What is required: The material below holds a span beginning at the line with "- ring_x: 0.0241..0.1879" and ending at the line with "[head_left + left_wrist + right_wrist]". Quote that span exactly, both ends included, and only that span.

Data for this task:
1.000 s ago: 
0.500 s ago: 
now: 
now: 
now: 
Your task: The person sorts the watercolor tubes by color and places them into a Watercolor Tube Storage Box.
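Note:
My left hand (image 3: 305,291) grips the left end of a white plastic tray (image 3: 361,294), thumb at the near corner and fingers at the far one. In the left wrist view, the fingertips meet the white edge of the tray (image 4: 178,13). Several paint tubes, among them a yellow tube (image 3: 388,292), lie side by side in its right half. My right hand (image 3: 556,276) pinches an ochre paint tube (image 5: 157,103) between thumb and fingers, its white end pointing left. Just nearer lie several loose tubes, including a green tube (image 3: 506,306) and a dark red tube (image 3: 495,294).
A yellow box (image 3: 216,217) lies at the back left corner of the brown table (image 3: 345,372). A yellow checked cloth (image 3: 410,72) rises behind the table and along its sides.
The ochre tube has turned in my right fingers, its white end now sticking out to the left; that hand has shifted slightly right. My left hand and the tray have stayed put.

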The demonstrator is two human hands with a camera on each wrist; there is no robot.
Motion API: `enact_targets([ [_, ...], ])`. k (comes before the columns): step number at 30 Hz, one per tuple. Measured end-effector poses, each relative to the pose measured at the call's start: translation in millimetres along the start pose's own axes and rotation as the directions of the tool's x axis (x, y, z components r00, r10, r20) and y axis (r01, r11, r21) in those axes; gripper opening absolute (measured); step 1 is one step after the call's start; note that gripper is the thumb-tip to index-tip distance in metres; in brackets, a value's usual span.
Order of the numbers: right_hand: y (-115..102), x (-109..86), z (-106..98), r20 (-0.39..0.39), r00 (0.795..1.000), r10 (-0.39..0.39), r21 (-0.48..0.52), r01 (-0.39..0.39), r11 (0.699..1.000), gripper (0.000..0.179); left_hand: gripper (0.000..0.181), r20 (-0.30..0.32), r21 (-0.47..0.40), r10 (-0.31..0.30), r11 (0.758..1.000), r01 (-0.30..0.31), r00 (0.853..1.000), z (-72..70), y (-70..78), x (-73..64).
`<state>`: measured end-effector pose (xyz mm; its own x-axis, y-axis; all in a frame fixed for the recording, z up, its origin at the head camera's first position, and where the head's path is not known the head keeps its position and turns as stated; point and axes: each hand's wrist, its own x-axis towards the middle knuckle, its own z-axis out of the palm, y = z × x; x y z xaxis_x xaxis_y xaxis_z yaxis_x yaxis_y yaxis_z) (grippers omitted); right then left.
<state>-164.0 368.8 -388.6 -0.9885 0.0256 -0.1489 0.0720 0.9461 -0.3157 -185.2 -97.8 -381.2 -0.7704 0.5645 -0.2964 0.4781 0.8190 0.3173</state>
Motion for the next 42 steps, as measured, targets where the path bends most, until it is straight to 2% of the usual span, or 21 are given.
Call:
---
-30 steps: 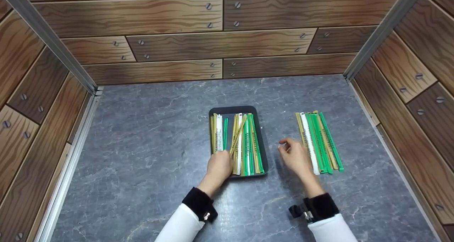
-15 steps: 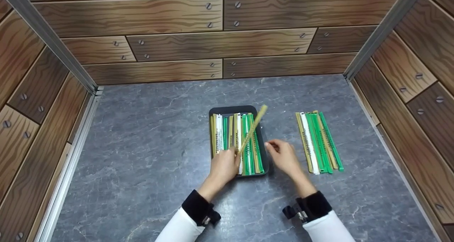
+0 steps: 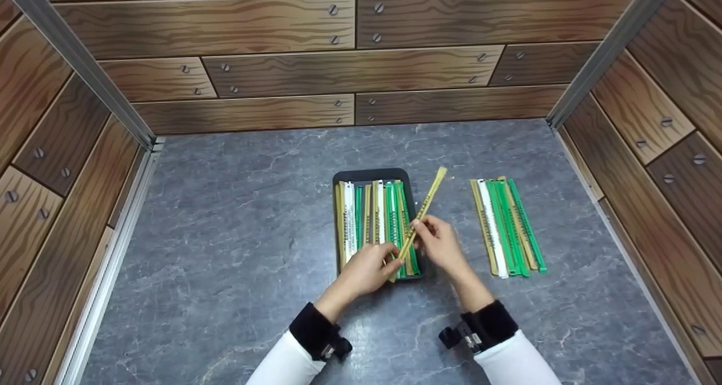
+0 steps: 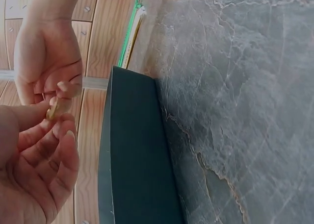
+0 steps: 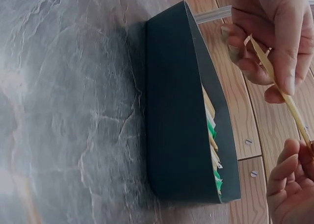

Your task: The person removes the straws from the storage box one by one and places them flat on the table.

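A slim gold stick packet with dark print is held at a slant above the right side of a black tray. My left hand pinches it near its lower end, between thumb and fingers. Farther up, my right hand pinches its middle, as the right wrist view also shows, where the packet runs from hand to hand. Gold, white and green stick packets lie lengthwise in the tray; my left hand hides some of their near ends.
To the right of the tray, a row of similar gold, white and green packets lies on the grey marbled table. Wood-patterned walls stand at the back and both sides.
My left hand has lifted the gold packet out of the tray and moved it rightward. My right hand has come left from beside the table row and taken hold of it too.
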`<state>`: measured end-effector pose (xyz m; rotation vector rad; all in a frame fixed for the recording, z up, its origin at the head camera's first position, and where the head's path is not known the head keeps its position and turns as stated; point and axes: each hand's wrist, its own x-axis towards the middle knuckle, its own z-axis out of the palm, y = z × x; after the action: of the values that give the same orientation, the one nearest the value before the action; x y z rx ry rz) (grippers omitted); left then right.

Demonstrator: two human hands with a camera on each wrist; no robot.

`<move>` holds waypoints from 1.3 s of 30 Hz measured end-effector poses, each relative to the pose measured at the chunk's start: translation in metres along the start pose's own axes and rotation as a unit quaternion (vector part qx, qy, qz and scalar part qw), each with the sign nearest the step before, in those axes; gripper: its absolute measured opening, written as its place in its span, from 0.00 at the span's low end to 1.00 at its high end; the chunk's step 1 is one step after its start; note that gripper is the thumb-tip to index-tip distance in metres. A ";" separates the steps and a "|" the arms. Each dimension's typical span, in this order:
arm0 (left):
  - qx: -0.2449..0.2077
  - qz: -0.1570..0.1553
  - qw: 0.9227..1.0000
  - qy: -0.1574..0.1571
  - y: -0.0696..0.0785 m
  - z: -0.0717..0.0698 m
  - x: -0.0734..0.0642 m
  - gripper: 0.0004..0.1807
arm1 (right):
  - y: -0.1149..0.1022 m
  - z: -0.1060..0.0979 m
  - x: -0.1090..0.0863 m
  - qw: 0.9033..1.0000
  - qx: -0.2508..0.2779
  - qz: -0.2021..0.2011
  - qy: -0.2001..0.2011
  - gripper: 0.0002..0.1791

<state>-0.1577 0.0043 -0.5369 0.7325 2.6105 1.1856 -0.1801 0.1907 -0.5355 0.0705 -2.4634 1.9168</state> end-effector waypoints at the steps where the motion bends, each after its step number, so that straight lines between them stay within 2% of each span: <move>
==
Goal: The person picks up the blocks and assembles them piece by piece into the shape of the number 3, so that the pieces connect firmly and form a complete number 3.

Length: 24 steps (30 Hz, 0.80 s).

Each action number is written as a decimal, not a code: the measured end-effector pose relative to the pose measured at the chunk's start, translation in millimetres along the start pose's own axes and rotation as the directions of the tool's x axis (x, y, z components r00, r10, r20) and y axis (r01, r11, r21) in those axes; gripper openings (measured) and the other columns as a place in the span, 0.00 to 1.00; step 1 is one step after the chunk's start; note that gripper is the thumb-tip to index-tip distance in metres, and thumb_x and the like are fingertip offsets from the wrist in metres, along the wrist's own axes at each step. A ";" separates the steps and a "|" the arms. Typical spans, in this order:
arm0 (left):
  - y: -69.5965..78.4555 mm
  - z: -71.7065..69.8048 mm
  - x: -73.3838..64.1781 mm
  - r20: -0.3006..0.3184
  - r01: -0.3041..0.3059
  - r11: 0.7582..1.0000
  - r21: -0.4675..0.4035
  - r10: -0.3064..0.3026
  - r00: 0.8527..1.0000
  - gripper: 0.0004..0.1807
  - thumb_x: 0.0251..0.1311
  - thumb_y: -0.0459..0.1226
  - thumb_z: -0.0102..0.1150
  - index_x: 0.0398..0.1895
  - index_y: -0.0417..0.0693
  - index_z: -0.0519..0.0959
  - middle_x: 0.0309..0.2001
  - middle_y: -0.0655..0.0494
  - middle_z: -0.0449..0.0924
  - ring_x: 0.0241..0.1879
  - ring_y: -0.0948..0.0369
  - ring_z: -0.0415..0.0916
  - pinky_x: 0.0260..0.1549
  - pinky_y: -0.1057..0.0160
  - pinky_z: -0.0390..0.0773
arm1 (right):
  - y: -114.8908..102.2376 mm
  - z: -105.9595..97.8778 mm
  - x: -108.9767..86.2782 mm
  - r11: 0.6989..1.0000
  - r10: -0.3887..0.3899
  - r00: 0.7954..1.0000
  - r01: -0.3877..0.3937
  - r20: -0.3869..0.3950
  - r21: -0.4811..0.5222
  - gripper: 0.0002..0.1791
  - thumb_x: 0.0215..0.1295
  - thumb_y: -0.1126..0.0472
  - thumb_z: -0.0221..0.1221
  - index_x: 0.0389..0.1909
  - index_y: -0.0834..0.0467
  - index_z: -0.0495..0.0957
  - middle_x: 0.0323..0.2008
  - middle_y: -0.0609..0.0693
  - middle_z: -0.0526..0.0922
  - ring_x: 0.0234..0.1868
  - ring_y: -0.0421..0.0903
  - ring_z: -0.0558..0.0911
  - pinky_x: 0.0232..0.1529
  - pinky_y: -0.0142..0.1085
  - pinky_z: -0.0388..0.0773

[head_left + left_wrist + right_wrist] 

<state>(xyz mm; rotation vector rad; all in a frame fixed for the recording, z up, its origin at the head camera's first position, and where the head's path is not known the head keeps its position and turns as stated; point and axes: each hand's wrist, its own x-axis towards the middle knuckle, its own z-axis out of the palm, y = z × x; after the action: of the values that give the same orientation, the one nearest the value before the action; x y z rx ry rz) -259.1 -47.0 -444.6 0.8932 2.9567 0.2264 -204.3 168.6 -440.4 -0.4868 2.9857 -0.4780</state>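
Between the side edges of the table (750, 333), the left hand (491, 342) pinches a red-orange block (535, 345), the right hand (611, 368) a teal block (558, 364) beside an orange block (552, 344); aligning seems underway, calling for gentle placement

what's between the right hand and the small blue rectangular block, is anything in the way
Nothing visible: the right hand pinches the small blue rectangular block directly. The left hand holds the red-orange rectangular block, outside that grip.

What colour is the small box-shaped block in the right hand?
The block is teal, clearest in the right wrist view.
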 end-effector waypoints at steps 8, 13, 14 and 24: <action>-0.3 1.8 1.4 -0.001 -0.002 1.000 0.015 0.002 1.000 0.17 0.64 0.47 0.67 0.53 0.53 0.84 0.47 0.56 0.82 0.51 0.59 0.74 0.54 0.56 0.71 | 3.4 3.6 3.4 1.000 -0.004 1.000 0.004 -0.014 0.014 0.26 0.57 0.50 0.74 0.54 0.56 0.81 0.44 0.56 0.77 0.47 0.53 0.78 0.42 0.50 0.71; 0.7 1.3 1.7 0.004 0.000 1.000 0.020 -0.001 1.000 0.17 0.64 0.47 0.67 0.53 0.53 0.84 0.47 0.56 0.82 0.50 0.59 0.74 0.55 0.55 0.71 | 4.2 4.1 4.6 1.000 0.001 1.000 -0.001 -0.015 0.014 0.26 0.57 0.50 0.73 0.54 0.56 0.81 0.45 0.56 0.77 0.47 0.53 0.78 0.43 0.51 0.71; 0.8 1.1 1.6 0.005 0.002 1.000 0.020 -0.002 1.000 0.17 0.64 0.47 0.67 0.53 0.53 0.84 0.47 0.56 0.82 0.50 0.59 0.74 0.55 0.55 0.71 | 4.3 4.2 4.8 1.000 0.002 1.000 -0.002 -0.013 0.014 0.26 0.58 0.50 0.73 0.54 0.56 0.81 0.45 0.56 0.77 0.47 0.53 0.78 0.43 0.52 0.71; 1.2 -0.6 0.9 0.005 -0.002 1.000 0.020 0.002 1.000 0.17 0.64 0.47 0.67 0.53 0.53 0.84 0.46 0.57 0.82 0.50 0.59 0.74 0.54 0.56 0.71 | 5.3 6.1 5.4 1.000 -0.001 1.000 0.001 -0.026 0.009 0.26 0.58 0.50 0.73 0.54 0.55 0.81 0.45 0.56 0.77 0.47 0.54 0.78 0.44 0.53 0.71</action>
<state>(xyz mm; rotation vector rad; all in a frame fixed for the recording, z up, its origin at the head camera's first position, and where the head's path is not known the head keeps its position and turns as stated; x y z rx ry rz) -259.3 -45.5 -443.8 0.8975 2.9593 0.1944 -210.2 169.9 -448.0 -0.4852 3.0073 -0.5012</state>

Problem solution:
  - ring_x: 0.0241..0.1879
  - ring_y: -0.0948..0.0369
  - ring_z: -0.0415..0.0916
  - pinky_x: 0.0260..0.1549
  - pinky_y: -0.1057..0.0160
  - pinky_z: -0.0390..0.0773
arm1 (right):
  - y: -114.8908..102.2376 mm
  - z: -105.9595..97.8778 mm
  - x: -108.9767..86.2782 mm
  - r11: 0.6989..1.0000
  - r10: -0.3887..0.3899
  - r00: 0.7954..1.0000
  - r01: -0.3877..0.3937
  - r20: -0.3869..0.3950
  - r21: -0.4811..0.5222
  - gripper: 0.0002..0.1791
  - thumb_x: 0.0215..0.1295
  - thumb_y: -0.1126..0.0472
  - thumb_z: -0.0221..0.1221
  - index_x: 0.0389..0.1909
  - index_y: -0.0834..0.0467
  - index_z: -0.0495..0.0957
  - middle_x: 0.0323..0.2008
  - middle_y: -0.0609..0.0693
  - middle_z: -0.0526..0.0922
  - ring_x: 0.0234..0.1868
  - ring_y: -0.0421..0.0903
  - ring_z: -0.0558..0.0911
  - pinky_x: 0.0232..0.1529
  - pinky_y: -0.0142..0.1085
  - pinky_z: -0.0388..0.0773

[head_left + left_wrist + right_wrist] 

No further work is required for this exercise.